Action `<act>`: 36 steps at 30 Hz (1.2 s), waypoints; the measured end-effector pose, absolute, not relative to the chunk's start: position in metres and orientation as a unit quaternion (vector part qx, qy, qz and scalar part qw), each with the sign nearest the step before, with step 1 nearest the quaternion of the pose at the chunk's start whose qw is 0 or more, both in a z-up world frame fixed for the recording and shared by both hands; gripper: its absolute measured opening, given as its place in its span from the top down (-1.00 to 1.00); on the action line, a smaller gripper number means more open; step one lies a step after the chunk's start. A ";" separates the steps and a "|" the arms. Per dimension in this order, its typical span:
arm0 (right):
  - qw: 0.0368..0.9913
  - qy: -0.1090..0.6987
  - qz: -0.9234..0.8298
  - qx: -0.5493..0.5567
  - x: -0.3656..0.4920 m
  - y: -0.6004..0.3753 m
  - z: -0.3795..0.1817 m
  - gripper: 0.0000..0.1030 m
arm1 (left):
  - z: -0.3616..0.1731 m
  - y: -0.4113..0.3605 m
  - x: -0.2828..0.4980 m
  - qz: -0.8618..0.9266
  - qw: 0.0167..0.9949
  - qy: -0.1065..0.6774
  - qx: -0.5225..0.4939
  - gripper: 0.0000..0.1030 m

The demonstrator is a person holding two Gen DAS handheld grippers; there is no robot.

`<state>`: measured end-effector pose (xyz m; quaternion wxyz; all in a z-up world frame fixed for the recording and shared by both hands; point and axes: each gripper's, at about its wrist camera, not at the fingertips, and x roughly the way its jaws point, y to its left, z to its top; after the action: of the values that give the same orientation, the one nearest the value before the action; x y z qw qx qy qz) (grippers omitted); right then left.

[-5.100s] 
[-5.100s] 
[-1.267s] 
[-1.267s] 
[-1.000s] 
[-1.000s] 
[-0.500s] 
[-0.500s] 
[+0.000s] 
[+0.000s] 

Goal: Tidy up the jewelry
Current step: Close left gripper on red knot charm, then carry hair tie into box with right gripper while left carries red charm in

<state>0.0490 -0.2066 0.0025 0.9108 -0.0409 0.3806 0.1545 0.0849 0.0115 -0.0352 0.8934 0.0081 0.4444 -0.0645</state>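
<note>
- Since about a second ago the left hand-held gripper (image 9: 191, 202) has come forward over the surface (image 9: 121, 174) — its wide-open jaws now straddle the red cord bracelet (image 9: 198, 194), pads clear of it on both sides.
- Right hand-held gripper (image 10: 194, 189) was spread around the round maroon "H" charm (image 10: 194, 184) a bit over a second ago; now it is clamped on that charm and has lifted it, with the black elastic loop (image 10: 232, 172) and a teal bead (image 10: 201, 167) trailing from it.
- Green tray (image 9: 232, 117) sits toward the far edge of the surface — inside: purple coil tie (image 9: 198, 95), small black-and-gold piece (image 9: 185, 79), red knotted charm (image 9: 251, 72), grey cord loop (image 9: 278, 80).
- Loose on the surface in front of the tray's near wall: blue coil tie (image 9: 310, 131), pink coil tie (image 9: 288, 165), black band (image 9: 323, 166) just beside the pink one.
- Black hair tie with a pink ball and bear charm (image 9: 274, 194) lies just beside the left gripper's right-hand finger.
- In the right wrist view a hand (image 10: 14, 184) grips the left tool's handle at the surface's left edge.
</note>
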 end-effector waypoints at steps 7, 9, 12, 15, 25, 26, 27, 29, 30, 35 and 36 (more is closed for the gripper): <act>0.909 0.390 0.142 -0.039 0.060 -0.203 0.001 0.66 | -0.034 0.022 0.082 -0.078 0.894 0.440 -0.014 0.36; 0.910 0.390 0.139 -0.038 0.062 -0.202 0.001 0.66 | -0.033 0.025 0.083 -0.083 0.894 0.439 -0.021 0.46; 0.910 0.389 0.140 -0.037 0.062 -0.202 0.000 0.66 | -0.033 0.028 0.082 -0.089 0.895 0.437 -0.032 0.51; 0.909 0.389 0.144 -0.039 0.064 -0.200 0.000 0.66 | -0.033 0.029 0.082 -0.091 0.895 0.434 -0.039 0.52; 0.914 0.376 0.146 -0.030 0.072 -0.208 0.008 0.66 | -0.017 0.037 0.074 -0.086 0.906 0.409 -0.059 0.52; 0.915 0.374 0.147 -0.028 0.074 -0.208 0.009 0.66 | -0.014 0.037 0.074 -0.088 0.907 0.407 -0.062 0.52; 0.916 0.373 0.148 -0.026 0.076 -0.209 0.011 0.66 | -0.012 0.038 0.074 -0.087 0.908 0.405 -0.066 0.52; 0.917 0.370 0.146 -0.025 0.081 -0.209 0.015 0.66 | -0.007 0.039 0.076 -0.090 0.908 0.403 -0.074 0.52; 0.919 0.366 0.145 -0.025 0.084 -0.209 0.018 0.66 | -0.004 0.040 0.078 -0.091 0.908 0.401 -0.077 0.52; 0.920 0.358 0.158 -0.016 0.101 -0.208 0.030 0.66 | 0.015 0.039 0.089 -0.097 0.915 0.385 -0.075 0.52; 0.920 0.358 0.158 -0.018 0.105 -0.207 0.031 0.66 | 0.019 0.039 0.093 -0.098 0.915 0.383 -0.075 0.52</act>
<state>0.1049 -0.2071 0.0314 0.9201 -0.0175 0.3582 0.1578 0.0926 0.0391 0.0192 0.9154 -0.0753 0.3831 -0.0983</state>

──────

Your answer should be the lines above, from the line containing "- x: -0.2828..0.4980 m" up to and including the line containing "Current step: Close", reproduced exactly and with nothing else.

  - x: -0.2828..0.4980 m
  - qz: -0.8618..0.9266
  - qw: 0.0167..0.9949
  - qy: -0.1065..0.6774
  - qx: -0.5225..0.4939
  - gripper: 0.0000..0.1030 m

The demonstrator is a person holding two Gen DAS handheld grippers; there is no robot.

`<state>`: measured end-effector pose (xyz m; quaternion wxyz; all in a z-up world frame fixed for the recording and shared by both hands; point and axes: each gripper's, at about its wrist camera, not at the fingertips, and x roughly the way its jaws point, y to its left, z to its top; after the action: of the values that give the same orientation, the one nearest the value before the action; x y z qw qx qy qz) (grippers omitted); right then left.

[-5.100s] 
[-5.100s] 
[-1.267s] 
[-1.267s] 
[-1.000s] 
[-1.000s] 
[-0.500s] 
[-0.500s] 
[+0.000s] 
[+0.000s] 

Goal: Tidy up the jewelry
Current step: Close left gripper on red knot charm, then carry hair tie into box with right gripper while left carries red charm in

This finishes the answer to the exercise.